September 13, 2010

Diabetes Drug Interactions Can Harm You

One of the most disturbing things about now doctors practice medicine today is that they very often don't know about the way that the different drugs they prescribe interact with each other, and some of these interactions can be quite dangerous.

I learned this the hard way over the past few months.

I had long known that Dr. Andrew Hattersley, who is the world expert on the form of MODY diabetes I appear to have, believes that long term people with MODY do better on insulin stimulating drugs like Sulfonylureas.

For years I ignored this, as the tiniest dose of a Sulf drug caused me to hypo dramatically. Then I ran into some new data which suggested why this might be true: it turns out that a substance, C-peptide, which is a by-product of insulin secretion, by the beta cell may play a protective function for nerves. When we inject insulin, we don't get that C-peptide.

So last winter, after years of doing very well on low dose fast acting insulin at meal time, I decided to switch to the one, much milder, insulin stimulating drug that I'd learned in the past I could take without hypoing, Prandin.

Prandin is marketed with the information that it is very short acting--and is out of the body in about 3 hours. I had tried it a few years ago and this seemed to be the case.

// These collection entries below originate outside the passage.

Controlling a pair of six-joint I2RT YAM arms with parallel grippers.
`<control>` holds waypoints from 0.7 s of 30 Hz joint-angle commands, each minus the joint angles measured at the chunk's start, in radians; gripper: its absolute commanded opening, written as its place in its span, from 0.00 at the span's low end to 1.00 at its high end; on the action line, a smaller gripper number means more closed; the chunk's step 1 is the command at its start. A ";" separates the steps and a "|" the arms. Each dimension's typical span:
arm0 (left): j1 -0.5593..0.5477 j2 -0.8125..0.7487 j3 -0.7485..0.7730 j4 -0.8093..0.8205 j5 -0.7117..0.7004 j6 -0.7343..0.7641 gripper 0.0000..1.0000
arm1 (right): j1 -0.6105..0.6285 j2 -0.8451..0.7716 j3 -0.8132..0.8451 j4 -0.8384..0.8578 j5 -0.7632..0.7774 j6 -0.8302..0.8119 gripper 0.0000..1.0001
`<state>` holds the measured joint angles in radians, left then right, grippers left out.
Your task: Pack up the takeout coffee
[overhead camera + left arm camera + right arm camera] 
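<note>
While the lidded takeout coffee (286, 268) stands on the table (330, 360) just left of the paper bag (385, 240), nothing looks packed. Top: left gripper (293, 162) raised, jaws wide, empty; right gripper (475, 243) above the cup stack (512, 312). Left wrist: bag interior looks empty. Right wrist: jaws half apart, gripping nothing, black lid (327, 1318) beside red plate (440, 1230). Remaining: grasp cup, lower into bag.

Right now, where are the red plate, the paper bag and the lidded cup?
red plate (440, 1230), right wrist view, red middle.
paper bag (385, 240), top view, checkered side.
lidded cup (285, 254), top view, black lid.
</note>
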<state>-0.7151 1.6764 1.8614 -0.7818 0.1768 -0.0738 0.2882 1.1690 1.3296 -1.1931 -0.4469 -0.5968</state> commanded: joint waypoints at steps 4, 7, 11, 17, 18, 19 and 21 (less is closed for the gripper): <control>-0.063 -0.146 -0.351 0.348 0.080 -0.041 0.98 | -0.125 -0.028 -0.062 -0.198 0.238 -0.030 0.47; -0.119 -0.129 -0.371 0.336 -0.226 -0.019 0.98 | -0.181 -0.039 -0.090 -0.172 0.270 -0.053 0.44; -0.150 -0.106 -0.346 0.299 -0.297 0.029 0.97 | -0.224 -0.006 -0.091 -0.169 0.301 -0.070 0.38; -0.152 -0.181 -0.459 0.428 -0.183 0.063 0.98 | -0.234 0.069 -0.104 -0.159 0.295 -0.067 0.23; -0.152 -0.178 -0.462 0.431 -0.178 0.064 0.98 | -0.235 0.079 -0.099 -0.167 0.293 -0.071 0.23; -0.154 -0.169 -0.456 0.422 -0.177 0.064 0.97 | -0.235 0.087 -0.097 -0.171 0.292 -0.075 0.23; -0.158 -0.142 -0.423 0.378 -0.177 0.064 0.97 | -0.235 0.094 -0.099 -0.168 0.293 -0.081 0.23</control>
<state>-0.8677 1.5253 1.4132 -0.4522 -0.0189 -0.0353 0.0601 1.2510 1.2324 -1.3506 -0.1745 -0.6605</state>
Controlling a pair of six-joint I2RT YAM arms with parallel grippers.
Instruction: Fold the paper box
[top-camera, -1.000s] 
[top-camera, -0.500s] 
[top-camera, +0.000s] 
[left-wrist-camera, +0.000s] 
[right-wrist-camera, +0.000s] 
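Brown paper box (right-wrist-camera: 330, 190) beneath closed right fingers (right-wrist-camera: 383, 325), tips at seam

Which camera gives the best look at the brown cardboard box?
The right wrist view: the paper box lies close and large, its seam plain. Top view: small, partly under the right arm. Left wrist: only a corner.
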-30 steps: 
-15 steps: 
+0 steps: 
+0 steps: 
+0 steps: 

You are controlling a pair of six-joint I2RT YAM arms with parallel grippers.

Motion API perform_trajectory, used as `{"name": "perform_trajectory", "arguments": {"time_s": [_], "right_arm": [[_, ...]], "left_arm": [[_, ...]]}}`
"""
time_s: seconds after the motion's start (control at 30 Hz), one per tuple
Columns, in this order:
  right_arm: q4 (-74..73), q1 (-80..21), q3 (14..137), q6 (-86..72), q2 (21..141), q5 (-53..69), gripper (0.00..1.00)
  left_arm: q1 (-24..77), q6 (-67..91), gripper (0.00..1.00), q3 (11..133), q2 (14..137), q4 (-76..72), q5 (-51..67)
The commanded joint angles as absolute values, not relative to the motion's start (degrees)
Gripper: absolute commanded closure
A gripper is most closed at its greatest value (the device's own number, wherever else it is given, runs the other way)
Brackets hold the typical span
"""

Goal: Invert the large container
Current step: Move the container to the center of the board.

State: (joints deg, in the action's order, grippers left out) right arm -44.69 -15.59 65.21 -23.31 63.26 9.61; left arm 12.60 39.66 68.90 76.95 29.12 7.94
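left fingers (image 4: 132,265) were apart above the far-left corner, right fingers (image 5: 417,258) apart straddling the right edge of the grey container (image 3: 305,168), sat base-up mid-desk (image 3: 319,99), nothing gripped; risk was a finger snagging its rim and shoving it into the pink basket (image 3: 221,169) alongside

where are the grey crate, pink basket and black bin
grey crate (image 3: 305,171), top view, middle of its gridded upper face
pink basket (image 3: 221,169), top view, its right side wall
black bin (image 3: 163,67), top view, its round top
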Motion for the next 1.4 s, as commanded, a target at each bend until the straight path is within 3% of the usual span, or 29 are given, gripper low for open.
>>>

What I didn't know--and learned the very hard way--is that this is only true if you take Prandin alone--without Metformin. If you combine the two, it turns out that the Metformin blocks the mechanism in the liver that eliminates Prandin and the drug ends up being much, much more potent.

Very oddly, this interaction is not listed in the "drug interaction" section of the Prandin Prescribing Information insert. You learn it only by paying attention to a chart displayed in the clinical trial section of the Prescribing Information.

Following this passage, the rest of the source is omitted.